WORK TO BE COMPLETED: Return all the data exactly, keeping the pictures out.
────────────────────────────────────────
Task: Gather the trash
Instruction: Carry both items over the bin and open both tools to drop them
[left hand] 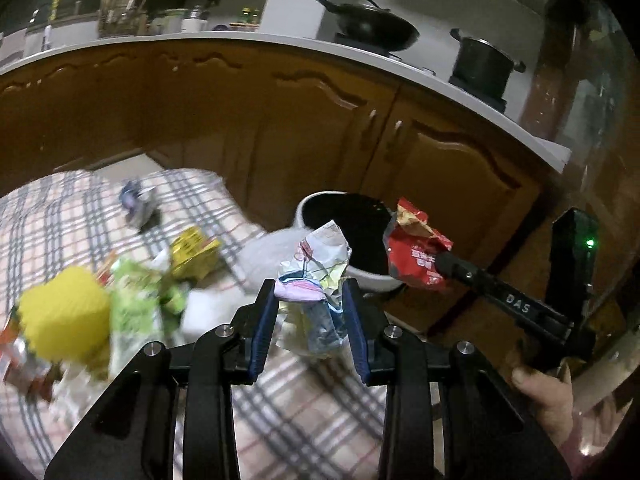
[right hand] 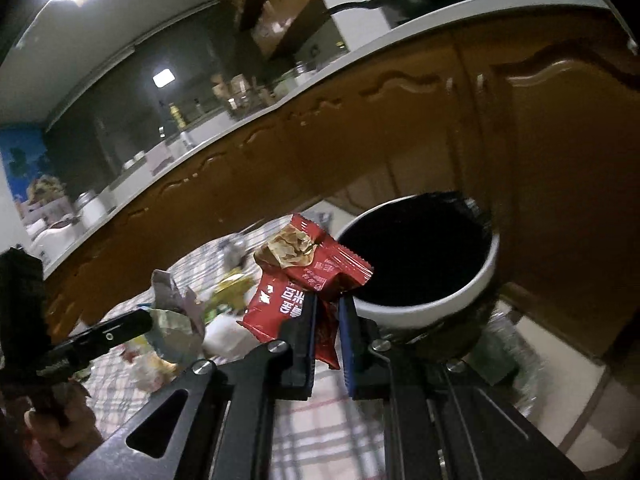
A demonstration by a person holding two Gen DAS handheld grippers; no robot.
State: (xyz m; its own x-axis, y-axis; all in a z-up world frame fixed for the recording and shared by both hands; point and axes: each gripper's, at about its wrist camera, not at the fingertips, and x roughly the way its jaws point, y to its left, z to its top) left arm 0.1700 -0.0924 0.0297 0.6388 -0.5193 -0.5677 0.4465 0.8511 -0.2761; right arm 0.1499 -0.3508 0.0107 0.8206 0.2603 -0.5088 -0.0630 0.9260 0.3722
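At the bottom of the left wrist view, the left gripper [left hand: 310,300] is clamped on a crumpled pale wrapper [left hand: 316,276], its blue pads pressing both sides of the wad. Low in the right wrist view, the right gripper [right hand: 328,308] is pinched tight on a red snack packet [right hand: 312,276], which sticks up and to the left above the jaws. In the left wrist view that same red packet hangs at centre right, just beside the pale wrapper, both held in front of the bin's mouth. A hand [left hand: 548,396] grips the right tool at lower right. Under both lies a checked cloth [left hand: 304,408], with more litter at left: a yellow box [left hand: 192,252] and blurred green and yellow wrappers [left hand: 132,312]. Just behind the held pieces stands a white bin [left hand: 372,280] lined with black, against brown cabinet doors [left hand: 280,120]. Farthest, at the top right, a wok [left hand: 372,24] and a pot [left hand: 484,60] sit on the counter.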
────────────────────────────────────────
OUTPUT OF THE TASK:
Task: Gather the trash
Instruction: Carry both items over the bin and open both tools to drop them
[left hand] 
[right hand] 
A demonstration by a person holding two Gen DAS handheld grippers; no robot.
State: (xyz m; its own x-axis, y-axis; all in a z-up world frame fixed for the recording and shared by both hands; point and axes: each gripper's, at about its wrist camera, not at the fingertips, and x roughly the way its jaws point, y to its left, z to its top) left arm 0.1700 -0.0924 0.0297 0.6388 -0.5193 -0.5677 0.4465 0.8511 -0.2761; right arm 0.1499 -0.3508 0.0107 0.8206 0.2603 -0.5088 -0.0630 0.9260 0.3722
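At the bottom of the left wrist view, the left gripper [left hand: 310,300] is clamped on a crumpled pale wrapper [left hand: 316,276], its blue pads pressing both sides of the wad. Low in the right wrist view, the right gripper [right hand: 328,308] is pinched tight on a red snack packet [right hand: 312,276], which sticks up and to the left above the jaws. In the left wrist view that same red packet hangs at centre right, just beside the pale wrapper, both held in front of the bin's mouth. A hand [left hand: 548,396] grips the right tool at lower right. Under both lies a checked cloth [left hand: 304,408], with more litter at left: a yellow box [left hand: 192,252] and blurred green and yellow wrappers [left hand: 132,312]. Just behind the held pieces stands a white bin [left hand: 372,280] lined with black, against brown cabinet doors [left hand: 280,120]. Farthest, at the top right, a wok [left hand: 372,24] and a pot [left hand: 484,60] sit on the counter.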

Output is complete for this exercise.